At the moment, the opinion in the US and its NATO allies seems to be that if the Annan peace plan holds and the Assad regime pulls back its forces from the towns, the Syrian opposition can trigger massive protests, which will in due course pull down Assad. All that the west requires to do is to bottle up Assad's security forces with UN observers and keep up the international pressure. This could be a serious miscalculation. While Assad has lost a lot of legitimacy in the last 12-months, the opposition, at least the ones the West is backing, has lost even more. The minorities know that any regime change will bring the most extreme forces into power, with the fate of minorities being effectively sealed. For them, and many in the secular opposition, a negotiated path to reforms is preferable to a military confrontation.
 
The real question in Syria is how each side mobilises on the streets as Assad withdraws his forces. Assad has re-asserted control through brute force over most of the restive areas – Homs, Idlib, Hama, Dara'a, etc . He has kept his options open --if the opposition physically attacks civil authority or the sate structures, his forces have the right the right to retaliate.
 
How the armed groups – the Free Syrian Army – behave, is an open to question. Just days before the ceasefire, the Free Syrian Army had launched attacks on a Syrian Army border check-post from within Turkish territory; what international media calls as refugee camps across the Turkish border are in fact armed camps.
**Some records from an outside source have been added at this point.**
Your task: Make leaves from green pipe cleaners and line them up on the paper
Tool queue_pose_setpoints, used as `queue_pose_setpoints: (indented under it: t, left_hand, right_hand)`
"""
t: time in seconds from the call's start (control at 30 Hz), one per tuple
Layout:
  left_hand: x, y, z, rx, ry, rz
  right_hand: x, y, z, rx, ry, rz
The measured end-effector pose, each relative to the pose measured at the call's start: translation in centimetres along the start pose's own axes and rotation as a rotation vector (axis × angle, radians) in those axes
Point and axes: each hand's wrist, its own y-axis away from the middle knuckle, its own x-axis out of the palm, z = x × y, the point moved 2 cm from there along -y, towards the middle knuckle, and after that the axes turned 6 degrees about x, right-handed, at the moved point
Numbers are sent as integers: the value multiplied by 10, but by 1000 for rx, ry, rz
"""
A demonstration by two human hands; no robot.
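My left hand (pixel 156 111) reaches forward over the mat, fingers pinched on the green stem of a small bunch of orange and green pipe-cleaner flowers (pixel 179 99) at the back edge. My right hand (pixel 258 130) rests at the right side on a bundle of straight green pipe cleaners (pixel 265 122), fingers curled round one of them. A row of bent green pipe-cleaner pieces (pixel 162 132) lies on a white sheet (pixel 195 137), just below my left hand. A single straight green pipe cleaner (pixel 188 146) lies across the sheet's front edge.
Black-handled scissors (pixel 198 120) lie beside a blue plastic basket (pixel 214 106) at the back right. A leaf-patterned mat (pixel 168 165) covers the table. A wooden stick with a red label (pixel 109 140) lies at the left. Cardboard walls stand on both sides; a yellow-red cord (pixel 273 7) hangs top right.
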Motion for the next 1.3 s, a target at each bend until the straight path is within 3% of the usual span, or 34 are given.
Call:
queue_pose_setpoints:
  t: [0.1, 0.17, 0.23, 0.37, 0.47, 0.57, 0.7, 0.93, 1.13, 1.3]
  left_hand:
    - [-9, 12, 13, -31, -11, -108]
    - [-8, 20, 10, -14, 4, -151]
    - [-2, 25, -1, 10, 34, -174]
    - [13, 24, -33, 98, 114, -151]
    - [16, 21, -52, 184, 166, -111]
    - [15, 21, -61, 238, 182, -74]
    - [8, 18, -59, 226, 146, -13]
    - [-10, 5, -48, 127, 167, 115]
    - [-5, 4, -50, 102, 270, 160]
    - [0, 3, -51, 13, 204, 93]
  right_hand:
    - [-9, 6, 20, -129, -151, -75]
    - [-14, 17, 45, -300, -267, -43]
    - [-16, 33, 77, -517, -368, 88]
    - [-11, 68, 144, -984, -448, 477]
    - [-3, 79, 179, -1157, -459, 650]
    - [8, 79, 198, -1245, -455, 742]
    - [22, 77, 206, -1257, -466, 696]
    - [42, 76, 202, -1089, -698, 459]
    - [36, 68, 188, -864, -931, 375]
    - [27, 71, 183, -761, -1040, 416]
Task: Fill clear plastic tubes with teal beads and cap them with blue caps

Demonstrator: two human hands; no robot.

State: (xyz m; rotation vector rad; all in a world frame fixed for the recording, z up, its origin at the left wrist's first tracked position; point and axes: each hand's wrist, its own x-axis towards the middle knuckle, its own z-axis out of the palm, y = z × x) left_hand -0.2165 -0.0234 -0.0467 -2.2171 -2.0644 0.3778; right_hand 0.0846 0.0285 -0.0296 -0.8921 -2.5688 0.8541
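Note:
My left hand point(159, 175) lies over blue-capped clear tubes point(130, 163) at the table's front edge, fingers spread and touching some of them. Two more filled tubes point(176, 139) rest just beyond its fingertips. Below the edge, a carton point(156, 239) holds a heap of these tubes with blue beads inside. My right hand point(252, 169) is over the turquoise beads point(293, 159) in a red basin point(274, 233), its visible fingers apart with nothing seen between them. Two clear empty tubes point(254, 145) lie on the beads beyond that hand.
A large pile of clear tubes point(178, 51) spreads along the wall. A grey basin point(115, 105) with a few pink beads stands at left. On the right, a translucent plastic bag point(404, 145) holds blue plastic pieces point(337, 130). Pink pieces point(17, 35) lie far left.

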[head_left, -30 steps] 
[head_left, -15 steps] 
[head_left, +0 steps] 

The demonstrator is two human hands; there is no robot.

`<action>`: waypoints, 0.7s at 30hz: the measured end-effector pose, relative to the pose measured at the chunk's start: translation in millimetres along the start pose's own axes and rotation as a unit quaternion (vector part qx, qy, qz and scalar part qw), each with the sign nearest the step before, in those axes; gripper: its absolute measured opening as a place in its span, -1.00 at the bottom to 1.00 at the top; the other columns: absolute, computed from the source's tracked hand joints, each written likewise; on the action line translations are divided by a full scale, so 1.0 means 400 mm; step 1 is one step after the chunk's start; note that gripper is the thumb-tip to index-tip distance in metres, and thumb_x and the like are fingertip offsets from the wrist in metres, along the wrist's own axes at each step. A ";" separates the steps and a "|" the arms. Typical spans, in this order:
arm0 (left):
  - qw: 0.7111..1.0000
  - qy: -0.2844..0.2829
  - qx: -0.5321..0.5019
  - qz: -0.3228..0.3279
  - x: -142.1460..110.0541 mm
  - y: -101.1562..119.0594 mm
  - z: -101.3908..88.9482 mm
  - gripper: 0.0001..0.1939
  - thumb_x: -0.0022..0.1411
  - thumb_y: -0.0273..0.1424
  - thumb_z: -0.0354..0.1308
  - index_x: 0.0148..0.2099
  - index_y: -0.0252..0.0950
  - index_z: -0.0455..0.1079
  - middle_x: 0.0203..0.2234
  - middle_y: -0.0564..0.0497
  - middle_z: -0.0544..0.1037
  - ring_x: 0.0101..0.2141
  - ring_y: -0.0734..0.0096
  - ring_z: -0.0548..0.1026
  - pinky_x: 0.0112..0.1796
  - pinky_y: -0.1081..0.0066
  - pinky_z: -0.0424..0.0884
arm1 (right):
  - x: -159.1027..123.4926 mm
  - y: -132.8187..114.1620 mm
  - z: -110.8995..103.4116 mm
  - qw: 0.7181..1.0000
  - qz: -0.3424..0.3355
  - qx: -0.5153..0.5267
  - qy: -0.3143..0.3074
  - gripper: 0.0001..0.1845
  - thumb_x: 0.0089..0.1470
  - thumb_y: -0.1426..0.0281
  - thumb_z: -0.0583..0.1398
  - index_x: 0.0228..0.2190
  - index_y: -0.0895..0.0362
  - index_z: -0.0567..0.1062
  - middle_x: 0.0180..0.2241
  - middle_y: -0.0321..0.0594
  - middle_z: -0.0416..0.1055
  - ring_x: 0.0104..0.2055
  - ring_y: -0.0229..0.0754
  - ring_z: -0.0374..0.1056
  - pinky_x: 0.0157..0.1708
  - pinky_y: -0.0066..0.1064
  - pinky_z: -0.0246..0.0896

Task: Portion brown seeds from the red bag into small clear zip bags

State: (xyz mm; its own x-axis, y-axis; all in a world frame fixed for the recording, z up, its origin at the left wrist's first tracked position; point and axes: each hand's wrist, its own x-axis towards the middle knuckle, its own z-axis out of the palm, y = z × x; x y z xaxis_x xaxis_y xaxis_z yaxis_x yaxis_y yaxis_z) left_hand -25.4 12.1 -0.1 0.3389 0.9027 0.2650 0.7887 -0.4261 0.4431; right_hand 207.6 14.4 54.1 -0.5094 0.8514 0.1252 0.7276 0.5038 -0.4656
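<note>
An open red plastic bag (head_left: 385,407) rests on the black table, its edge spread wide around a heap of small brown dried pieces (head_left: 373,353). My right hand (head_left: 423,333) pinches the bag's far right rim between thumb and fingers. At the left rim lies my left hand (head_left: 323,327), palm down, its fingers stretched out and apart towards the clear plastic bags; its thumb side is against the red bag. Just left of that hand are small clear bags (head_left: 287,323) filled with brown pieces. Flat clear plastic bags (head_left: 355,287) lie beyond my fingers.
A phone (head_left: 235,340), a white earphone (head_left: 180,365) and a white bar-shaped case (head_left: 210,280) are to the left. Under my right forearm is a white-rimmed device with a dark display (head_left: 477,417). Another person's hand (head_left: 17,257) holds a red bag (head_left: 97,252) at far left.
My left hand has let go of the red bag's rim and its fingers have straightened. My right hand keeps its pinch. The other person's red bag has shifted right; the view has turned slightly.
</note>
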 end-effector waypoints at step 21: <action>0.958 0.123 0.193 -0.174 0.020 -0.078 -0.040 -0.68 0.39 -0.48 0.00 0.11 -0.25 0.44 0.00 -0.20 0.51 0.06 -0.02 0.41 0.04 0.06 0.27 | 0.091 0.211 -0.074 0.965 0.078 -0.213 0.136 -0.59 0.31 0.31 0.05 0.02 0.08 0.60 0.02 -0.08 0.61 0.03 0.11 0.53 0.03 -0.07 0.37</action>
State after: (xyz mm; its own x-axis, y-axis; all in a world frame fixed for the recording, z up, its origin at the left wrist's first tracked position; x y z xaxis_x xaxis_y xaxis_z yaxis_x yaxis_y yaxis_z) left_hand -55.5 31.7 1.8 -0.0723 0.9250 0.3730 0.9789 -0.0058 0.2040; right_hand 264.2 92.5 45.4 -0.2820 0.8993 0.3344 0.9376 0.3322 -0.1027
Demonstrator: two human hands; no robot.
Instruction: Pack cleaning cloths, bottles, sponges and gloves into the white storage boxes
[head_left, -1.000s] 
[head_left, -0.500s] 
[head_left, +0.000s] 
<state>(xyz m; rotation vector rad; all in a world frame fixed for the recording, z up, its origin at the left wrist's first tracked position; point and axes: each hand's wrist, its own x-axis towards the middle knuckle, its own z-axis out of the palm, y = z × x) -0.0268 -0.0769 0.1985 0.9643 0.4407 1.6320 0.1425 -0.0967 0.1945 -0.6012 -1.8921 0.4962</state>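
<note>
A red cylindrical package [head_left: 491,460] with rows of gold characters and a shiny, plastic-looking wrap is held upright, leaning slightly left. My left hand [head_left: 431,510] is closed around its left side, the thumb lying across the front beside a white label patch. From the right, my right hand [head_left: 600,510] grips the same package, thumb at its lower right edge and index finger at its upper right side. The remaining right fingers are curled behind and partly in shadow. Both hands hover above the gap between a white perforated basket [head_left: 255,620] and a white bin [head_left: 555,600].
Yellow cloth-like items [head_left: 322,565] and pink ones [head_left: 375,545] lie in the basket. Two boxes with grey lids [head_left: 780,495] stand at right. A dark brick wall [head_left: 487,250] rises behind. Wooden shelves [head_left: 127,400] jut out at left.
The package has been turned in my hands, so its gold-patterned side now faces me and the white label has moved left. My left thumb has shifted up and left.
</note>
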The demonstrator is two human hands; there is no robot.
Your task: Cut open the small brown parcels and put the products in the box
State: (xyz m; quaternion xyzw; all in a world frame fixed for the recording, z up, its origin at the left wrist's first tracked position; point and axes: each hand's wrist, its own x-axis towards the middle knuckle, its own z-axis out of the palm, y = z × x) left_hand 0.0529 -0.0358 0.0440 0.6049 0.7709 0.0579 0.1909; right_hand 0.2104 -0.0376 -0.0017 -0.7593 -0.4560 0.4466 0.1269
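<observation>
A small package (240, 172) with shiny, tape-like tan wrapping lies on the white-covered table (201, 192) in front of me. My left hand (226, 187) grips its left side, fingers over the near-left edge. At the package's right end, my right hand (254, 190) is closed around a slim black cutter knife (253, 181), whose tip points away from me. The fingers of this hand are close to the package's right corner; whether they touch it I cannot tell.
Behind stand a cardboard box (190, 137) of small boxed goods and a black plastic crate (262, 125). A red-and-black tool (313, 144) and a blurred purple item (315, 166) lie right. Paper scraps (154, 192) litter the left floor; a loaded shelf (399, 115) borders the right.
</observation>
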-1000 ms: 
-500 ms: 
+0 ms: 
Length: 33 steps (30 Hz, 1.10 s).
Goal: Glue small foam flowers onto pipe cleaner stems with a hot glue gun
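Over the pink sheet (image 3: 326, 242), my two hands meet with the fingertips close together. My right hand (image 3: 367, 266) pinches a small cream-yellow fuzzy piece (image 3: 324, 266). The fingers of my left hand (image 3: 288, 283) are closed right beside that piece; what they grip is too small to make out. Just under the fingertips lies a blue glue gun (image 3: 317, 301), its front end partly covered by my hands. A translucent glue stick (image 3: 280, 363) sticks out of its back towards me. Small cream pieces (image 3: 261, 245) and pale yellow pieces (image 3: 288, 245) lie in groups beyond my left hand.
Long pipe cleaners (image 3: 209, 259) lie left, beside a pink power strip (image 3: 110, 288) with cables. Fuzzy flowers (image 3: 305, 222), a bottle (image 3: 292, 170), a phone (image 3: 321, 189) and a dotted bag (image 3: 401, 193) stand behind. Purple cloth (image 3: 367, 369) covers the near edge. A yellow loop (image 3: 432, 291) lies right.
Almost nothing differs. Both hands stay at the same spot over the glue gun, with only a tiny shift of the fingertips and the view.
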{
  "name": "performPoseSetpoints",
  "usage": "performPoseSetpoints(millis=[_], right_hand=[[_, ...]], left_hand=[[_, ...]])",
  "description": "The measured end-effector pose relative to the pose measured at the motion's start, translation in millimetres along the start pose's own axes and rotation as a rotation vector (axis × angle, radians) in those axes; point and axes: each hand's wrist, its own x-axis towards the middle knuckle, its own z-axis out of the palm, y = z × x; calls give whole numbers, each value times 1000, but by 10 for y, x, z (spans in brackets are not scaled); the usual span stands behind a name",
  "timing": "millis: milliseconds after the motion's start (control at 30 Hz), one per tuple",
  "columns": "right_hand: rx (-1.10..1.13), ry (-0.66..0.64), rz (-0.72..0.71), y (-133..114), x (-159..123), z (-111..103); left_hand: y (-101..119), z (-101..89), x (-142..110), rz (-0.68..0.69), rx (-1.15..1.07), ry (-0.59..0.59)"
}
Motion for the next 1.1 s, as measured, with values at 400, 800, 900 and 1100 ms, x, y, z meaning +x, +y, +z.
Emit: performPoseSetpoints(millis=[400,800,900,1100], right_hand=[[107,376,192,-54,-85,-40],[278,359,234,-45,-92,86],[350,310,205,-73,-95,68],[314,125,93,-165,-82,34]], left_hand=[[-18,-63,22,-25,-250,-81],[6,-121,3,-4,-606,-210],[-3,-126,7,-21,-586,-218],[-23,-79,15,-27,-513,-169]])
Whether they will continue with such tactics, how Assad handles the demonstrations, what the opposition to Assad within the country who have opposed external military intervention does, all remain to be seen. But the Annan plan is all that now stands between civil war and possible peaceful reforms.
 
Many in the West want the Annan plan to fail. As do the Gulf monrachies. For them, all that matters is containing Iran, even if it means another bloody war and adding Syria to the list of failed states in the region. Iraq, Afghanistan and Libya are not enough. The people in the region desperately need peace. And so does the rest of the world. Another regional war, another country awash with guns, another round of blood-letting is the last thing that any of us want.
The Istanbul negotiations and the Syrian ceasefire are small glimmers of hope. In an otherwise bleak scenario.